Rudi Schoenhuber: retired physician, neurologist, from Italy. I describe myself as an expert patient,who suffers from cancer, diabetes, polyneuropathy, hypertension, atrial fibrillation. I am a babyboomer, 72 years old, living alone. I work as a volunteer in patient organizations and self-help groups and in organisation such as the Cochrane Neurological Field and Choosing wisely, both wanting to increased shared decision making of patients with their health care professionals, based on evidence and trust

What it does

Our project aims to bring much-needed support to our elderly citizens who are cocooning, especially the digitally-excluded and visually-impaired who are in complete social isolation due to the Covid-19 crisis.

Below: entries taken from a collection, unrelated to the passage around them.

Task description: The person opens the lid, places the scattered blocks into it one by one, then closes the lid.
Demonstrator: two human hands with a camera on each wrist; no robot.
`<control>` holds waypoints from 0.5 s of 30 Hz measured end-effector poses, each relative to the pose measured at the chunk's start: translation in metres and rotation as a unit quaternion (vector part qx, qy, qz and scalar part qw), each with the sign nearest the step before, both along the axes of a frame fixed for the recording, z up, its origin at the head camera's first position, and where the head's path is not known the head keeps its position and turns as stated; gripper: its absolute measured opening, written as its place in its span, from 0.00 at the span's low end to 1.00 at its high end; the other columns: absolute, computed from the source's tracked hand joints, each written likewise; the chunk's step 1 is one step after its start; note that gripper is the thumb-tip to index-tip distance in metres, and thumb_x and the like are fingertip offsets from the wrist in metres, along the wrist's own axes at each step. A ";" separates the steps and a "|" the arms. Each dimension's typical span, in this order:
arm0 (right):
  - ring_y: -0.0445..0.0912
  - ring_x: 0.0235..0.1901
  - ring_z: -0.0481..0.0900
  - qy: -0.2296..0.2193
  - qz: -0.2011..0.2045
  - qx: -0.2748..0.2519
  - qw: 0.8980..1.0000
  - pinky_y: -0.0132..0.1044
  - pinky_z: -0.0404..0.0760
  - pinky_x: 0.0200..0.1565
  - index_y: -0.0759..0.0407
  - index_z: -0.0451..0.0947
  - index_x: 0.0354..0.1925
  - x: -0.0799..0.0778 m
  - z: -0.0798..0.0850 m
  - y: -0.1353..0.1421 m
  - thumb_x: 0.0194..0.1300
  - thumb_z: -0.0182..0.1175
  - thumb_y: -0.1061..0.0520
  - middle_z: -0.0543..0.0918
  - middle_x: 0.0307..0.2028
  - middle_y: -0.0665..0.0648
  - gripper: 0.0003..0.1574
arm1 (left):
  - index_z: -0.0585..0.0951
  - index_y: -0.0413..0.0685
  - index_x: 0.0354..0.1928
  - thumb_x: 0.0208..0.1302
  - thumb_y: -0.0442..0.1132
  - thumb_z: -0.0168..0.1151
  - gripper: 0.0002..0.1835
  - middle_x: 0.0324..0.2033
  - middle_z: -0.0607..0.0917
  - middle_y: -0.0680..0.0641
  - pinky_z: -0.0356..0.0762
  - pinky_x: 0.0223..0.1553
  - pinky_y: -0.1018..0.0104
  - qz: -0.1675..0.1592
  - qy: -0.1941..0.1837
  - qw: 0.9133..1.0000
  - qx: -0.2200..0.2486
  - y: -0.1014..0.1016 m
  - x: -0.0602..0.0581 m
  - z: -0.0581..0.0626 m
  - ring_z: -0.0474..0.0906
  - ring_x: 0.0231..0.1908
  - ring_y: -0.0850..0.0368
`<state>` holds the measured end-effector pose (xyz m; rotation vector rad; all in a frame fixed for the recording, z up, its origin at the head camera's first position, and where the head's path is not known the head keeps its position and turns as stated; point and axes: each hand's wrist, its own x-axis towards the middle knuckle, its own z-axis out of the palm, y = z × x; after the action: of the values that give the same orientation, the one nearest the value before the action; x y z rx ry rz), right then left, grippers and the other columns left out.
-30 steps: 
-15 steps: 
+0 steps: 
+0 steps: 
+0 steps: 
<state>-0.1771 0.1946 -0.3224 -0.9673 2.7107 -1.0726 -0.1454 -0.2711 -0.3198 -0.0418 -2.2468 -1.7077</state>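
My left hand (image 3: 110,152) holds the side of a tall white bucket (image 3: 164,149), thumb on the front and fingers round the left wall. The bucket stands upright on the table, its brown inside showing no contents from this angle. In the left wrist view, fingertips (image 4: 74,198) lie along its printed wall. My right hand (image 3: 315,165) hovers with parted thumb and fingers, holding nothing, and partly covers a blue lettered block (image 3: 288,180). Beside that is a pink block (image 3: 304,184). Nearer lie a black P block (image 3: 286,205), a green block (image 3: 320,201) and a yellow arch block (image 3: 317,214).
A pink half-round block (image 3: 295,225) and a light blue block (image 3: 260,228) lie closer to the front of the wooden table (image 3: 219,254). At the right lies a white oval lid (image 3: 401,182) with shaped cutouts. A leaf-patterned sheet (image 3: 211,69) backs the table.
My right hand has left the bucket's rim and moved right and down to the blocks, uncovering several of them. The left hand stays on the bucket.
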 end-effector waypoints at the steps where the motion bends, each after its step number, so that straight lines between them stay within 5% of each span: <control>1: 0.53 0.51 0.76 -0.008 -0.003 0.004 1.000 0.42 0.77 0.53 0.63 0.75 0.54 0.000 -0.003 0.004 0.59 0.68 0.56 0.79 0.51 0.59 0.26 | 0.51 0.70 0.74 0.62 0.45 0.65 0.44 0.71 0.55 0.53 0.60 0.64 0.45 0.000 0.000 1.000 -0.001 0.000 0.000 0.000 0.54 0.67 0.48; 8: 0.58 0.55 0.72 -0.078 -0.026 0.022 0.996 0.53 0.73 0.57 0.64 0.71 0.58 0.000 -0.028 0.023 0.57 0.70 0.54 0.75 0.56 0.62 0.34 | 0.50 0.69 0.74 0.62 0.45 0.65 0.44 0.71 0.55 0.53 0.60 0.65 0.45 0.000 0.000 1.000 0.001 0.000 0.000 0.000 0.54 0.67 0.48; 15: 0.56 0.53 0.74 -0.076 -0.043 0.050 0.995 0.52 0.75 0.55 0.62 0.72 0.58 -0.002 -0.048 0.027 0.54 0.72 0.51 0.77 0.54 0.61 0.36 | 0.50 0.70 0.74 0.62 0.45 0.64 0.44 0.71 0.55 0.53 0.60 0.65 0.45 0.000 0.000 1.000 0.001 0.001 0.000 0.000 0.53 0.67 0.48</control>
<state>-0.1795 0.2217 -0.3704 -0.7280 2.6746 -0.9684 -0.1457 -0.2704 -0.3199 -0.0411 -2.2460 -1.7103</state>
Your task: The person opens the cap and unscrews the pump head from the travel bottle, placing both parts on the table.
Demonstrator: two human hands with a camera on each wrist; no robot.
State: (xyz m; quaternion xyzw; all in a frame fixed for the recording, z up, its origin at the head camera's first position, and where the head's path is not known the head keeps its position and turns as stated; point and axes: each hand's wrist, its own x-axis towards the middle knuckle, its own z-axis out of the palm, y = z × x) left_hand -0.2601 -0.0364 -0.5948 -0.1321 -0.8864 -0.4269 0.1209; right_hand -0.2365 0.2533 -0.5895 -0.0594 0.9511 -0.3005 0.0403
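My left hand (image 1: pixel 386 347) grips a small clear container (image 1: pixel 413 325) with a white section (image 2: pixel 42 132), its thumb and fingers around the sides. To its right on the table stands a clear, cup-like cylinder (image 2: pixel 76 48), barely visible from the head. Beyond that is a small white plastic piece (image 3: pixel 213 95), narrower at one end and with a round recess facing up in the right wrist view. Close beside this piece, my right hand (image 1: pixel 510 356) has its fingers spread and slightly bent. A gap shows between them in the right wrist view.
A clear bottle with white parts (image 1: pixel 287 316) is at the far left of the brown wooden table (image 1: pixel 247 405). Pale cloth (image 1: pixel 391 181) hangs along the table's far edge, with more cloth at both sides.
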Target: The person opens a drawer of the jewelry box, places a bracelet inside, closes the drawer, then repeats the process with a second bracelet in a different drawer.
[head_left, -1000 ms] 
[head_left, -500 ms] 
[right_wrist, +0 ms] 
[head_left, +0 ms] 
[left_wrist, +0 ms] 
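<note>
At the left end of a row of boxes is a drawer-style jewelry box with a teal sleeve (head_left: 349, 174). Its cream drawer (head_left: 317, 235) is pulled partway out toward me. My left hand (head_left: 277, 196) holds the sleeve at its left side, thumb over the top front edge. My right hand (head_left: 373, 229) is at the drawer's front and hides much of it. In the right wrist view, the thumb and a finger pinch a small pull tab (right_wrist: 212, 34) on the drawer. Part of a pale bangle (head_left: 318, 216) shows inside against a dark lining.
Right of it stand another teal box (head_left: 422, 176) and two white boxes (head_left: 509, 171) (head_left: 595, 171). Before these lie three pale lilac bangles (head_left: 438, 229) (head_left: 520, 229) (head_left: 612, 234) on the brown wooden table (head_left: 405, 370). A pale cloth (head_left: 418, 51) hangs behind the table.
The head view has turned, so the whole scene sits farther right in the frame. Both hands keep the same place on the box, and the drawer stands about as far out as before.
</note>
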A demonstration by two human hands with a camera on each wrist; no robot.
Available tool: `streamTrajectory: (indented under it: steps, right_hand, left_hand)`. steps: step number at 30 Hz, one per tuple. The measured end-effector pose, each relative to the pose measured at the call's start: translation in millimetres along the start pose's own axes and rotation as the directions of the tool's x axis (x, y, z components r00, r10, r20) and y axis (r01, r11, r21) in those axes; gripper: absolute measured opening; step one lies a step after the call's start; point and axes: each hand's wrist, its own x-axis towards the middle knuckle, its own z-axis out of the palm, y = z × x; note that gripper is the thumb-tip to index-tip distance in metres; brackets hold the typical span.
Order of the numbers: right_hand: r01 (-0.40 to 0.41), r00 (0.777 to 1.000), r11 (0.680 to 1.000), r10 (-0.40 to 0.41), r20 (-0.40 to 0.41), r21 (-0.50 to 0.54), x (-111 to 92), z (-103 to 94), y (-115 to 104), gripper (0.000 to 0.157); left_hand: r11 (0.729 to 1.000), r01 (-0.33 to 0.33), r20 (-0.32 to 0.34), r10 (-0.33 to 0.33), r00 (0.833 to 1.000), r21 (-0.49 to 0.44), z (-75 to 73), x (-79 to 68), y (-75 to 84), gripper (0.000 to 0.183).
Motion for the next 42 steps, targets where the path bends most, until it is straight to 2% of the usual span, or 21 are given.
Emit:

One of the main driving forces behind this project directly relates to the points advocated on the EU "age platform" website, in particular, "Physical distancing should not lead to social isolation." This is a critical issue regarding our elderly population across Europe and many places around the world. With the current Covid-19 crisis, hundreds of thousands of elderly persons are now cocooning, many of whom self-isolating alone. Loneliness is a public health as well as a social matter. In the course of the last few months, we have sadly lost many older persons to the virus, many of whom dying alone away from their loved ones in care homes and hospitals. We need to focus on the wellbeing of those who are currently self-isolating, bearing in mind that their situation is likely to last for another few months if not more. Our elderly citizens don't just need food and protection from viruses - they need to feel connected, to be entertained, to feel creative or to just relax and ease their anxieties. We also need to give them a voice and restore their status as "valued and valuable members of our societies" (ibid).

Further, as noted on the above-quoted EU webpage, while the majority of us can avail of digital social networking in order to communicate and stay connected during the current lockdown, many older people do not have access to digital media for one reason or another. Rather than systematically try to bring them into the digital world, we should also adapt ourselves and our policies to their various needs. Thus, "Government and local support is required to help digitally excluded people have access to available technology" (ibid).

With this in mind, we would like to bring the focus on one particularly disadvantaged portion of the elderly population, namely, those with visual impairment/blindness. Many of them are not only entirely digitally-excluded and living alone, but they are also missing critical services that have closed due to the lockdown such as library services for audiobooks in CD format. Europe needs to take a proactive role in supporting the wellbeing of the elderly with visual impairment, bearing in mind that in Europe, one in three senior citizens over 65 faces sight loss [http://www.euroblind.org/about-blindness-and-partial-sight/facts-and-figures]

At this critical time, let us give our senior citizens a voice and restore their status as "valued and valuable members of our societies".

How we built it

We’ve conceived a two-way plan:

First, a semi-automated phone service, based on a dual pull/push service, will provide a repertory of audio content to choose from, either as a call in or a call-back service. The recordings, for example a song, a story or news, will be crowd-sourced and curated. Callers will also have the possibility to record their own Covid-19 story, thus becoming our own story-tellers. We've created a map of choices for the phone line services using gloomaps - see attached file.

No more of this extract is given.